I can’t fault the decision by Khan. It’s a change that has come as a result of passenger feedback and surely that means people using TfL services daily will be happy with it. The question is, can actions like this make a difference when we’re consistently bombarded with images and advertising from other angles, especially online?
Graeme Craig, Commercial Development Director for TfL, said: 'Advertising on our network is unlike TV, online and print media. Our customers cannot simply switch off or turn a page if an advertisement offends or upsets them and we have a duty to ensure the copy we carry reflects that unique environment.' This is very true. If we disagree with advertising we see in magazines or on TV, we can switch off or stop reading. What can you do if giant tube billboards are making you feel like crap? Walk two hours to work? No chance. Public transport is exactly what it says on the tin: a public service. Even thinking about the numbers of children and young people using the tube and London buses every day to get to school, imagine how they could be affected by this inherent judgment bouncing off the walls at them.

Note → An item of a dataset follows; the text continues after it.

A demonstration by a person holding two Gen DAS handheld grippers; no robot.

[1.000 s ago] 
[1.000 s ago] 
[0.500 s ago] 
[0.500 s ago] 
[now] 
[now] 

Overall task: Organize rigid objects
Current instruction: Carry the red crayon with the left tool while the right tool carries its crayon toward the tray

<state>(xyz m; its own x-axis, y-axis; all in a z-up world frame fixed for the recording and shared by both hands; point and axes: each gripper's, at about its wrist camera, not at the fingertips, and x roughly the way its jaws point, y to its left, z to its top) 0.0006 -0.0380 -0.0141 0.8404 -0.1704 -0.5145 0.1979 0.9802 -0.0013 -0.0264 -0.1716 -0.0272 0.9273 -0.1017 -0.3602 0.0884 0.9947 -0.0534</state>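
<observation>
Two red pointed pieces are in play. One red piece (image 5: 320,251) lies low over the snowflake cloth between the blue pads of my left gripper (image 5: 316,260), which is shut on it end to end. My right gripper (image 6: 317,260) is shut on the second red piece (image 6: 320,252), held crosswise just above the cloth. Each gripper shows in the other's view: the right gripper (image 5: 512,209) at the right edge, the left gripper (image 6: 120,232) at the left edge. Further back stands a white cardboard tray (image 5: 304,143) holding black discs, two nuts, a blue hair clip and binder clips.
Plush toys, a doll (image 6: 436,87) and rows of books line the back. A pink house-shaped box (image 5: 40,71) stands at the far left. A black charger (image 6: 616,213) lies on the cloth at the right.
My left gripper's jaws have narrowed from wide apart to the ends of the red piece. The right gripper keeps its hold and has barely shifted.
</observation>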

Social media is a completely different arena but does need to be thought of in this way. Consider this tube advert ban and how London’s mayor and transport network are thinking about the mental health of their passengers. Do you afford yourself the same level of care online? There’s nothing wrong with following people who you aspire to be like, or even look like, but what effect is this having on you day to day? Are the goals they make you strive for realistic? We make the decisions ourselves when it comes to our social networks; choosing which accounts we want to make up our morning scrolls. Perhaps this is a good time to think about your followed accounts and whether they make you feel better or worse.